▸ Data for this exercise:
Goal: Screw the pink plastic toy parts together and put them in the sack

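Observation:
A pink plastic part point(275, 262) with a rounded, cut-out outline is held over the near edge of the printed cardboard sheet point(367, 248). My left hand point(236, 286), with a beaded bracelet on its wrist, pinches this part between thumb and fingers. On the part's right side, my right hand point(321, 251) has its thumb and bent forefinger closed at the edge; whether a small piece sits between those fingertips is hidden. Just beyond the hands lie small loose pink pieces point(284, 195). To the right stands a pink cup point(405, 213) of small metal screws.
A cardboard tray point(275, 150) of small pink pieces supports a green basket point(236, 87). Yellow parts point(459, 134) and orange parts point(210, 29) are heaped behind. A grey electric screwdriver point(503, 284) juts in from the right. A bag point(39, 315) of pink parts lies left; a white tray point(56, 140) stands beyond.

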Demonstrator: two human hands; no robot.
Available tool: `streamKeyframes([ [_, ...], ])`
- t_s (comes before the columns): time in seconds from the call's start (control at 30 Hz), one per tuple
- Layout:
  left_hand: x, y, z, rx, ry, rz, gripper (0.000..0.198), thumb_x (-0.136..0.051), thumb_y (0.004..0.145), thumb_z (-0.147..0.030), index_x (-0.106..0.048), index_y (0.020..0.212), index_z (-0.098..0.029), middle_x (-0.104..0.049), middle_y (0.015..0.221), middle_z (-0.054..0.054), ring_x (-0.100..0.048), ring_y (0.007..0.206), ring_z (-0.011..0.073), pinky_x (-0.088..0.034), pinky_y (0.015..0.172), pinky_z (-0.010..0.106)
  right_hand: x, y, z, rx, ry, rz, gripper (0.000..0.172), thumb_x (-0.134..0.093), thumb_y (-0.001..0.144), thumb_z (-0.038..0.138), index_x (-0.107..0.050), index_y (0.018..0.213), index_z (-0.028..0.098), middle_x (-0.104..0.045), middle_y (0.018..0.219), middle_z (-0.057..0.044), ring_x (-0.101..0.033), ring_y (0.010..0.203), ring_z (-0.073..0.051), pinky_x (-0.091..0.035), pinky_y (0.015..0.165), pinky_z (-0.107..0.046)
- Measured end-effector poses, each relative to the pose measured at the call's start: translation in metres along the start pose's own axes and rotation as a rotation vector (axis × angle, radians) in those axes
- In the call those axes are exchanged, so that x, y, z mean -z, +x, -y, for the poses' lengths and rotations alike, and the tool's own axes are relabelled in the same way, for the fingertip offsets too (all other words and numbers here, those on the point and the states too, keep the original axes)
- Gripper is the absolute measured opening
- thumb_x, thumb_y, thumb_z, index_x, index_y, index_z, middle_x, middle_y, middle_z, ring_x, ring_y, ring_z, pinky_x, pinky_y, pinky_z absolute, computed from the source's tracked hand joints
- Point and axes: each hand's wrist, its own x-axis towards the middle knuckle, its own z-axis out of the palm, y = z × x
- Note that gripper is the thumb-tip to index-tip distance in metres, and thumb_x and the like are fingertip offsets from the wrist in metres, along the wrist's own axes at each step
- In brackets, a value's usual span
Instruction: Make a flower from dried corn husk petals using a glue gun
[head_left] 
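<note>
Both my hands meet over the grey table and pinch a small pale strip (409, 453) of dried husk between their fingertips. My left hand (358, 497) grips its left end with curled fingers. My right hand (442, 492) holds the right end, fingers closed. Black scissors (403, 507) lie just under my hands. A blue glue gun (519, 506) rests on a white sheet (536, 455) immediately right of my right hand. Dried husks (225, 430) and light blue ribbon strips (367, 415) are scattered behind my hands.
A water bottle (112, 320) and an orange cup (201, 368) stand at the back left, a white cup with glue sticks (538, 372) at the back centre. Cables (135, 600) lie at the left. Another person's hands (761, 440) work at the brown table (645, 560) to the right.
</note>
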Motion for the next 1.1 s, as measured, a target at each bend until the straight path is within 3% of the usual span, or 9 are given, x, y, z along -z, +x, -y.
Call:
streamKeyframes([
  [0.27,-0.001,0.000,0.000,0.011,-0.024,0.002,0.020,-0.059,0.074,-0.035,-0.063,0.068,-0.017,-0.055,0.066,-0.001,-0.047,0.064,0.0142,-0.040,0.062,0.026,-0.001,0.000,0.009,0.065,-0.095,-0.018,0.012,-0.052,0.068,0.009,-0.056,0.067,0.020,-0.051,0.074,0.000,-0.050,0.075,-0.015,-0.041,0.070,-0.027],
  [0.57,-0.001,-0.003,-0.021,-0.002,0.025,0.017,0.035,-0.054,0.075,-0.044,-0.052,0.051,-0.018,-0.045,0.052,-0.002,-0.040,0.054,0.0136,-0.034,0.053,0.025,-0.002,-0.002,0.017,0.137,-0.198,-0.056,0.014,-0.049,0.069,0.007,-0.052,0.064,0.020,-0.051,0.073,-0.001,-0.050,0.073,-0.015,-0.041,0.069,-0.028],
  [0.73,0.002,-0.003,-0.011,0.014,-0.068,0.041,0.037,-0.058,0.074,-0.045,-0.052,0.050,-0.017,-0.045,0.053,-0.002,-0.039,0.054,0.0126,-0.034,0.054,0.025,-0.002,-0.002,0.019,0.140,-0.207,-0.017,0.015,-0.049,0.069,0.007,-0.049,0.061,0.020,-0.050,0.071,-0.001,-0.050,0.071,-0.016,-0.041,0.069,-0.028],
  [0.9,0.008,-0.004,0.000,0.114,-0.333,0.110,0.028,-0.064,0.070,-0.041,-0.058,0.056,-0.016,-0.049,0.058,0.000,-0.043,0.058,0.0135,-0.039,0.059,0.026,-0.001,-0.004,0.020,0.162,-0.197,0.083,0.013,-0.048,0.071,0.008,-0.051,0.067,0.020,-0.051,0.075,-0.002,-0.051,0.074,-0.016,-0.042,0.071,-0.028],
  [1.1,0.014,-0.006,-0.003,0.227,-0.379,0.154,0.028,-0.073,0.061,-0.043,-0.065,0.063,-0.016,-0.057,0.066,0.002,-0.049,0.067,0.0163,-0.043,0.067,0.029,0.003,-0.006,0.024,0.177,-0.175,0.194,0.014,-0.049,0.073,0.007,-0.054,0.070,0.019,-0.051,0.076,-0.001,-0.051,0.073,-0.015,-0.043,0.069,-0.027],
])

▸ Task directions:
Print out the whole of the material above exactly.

▸ Solution:
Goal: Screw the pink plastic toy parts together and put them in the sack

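Observation:
A pink plastic part point(275, 262) with a rounded, cut-out outline is held over the near edge of the printed cardboard sheet point(367, 248). My left hand point(236, 286), with a beaded bracelet on its wrist, pinches this part between thumb and fingers. On the part's right side, my right hand point(321, 251) has its thumb and bent forefinger closed at the edge; whether a small piece sits between those fingertips is hidden. Just beyond the hands lie small loose pink pieces point(284, 195). To the right stands a pink cup point(405, 213) of small metal screws.
A cardboard tray point(275, 150) of small pink pieces supports a green basket point(236, 87). Yellow parts point(459, 134) and orange parts point(210, 29) are heaped behind. A grey electric screwdriver point(503, 284) juts in from the right. A bag point(39, 315) of pink parts lies left; a white tray point(56, 140) stands beyond.
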
Demonstrator: two human hands; no robot.
Available tool: `streamKeyframes([ [_, ...], ])`
- t_s (comes before the columns): time in seconds from the call's start (control at 30 Hz), one per tuple
- Layout:
  left_hand: x, y, z, rx, ry, rz, gripper (0.000..0.198), thumb_x (-0.136..0.051), thumb_y (0.004..0.145), thumb_z (-0.147..0.030), index_x (-0.106..0.048), index_y (0.020..0.212), index_z (-0.098..0.029), middle_x (-0.104..0.049), middle_y (0.015..0.221), middle_z (-0.054..0.054), ring_x (-0.100..0.048), ring_y (0.007..0.206), ring_z (-0.011..0.073), pinky_x (-0.088..0.034), pinky_y (0.015..0.172), pinky_z (-0.010..0.106)
  right_hand: x, y, z, rx, ry, rz, gripper (0.000..0.172), thumb_x (-0.134..0.093), thumb_y (-0.001..0.144), thumb_z (-0.038..0.138), index_x (-0.107..0.050), index_y (0.018..0.213), index_z (-0.028..0.098), middle_x (-0.104..0.045), middle_y (0.018..0.219), middle_z (-0.057..0.044), ring_x (-0.101..0.033), ring_y (0.010..0.203), ring_z (-0.073..0.051), pinky_x (-0.091..0.035), pinky_y (0.015..0.165), pinky_z (-0.107..0.046)
- Measured end-effector poses, each relative to the pose measured at the call's start: translation in metres along the start pose's own axes and rotation as a rotation vector (axis × angle, radians) in those axes
- In the call those axes are exchanged, so that x, y, z mean -z, +x, -y, for the poses' lengths and rotations alike, and the tool's own axes are relabelled in the same way, for the fingertip offsets too (all other words and numbers here, those on the point and the states too, keep the original axes)
- Gripper is the absolute measured opening
- thumb_x, thumb_y, thumb_z, index_x, index_y, index_z, middle_x, middle_y, middle_z, ring_x, ring_y, ring_z, pinky_x, pinky_y, pinky_z absolute, computed from the source's tracked hand joints
- Point and axes: each hand's wrist, its own x-axis towards the middle knuckle, its own z-axis out of the palm, y = z × x
- Note that gripper is the thumb-tip to index-tip distance in metres, and thumb_x and the like are fingertip offsets from the wrist in metres, along the wrist's own axes at each step
- In brackets, a value's usual span
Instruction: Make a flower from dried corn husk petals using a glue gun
[head_left] 
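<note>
Both my hands meet over the grey table and pinch a small pale strip (409, 453) of dried husk between their fingertips. My left hand (358, 497) grips its left end with curled fingers. My right hand (442, 492) holds the right end, fingers closed. Black scissors (403, 507) lie just under my hands. A blue glue gun (519, 506) rests on a white sheet (536, 455) immediately right of my right hand. Dried husks (225, 430) and light blue ribbon strips (367, 415) are scattered behind my hands.
A water bottle (112, 320) and an orange cup (201, 368) stand at the back left, a white cup with glue sticks (538, 372) at the back centre. Cables (135, 600) lie at the left. Another person's hands (761, 440) work at the brown table (645, 560) to the right.
</note>
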Motion for the next 1.1 s, as measured, a target at each bend until the straight path is within 3% of the usual span, or 9 are given, x, y, z along -z, +x, -y.
Call:
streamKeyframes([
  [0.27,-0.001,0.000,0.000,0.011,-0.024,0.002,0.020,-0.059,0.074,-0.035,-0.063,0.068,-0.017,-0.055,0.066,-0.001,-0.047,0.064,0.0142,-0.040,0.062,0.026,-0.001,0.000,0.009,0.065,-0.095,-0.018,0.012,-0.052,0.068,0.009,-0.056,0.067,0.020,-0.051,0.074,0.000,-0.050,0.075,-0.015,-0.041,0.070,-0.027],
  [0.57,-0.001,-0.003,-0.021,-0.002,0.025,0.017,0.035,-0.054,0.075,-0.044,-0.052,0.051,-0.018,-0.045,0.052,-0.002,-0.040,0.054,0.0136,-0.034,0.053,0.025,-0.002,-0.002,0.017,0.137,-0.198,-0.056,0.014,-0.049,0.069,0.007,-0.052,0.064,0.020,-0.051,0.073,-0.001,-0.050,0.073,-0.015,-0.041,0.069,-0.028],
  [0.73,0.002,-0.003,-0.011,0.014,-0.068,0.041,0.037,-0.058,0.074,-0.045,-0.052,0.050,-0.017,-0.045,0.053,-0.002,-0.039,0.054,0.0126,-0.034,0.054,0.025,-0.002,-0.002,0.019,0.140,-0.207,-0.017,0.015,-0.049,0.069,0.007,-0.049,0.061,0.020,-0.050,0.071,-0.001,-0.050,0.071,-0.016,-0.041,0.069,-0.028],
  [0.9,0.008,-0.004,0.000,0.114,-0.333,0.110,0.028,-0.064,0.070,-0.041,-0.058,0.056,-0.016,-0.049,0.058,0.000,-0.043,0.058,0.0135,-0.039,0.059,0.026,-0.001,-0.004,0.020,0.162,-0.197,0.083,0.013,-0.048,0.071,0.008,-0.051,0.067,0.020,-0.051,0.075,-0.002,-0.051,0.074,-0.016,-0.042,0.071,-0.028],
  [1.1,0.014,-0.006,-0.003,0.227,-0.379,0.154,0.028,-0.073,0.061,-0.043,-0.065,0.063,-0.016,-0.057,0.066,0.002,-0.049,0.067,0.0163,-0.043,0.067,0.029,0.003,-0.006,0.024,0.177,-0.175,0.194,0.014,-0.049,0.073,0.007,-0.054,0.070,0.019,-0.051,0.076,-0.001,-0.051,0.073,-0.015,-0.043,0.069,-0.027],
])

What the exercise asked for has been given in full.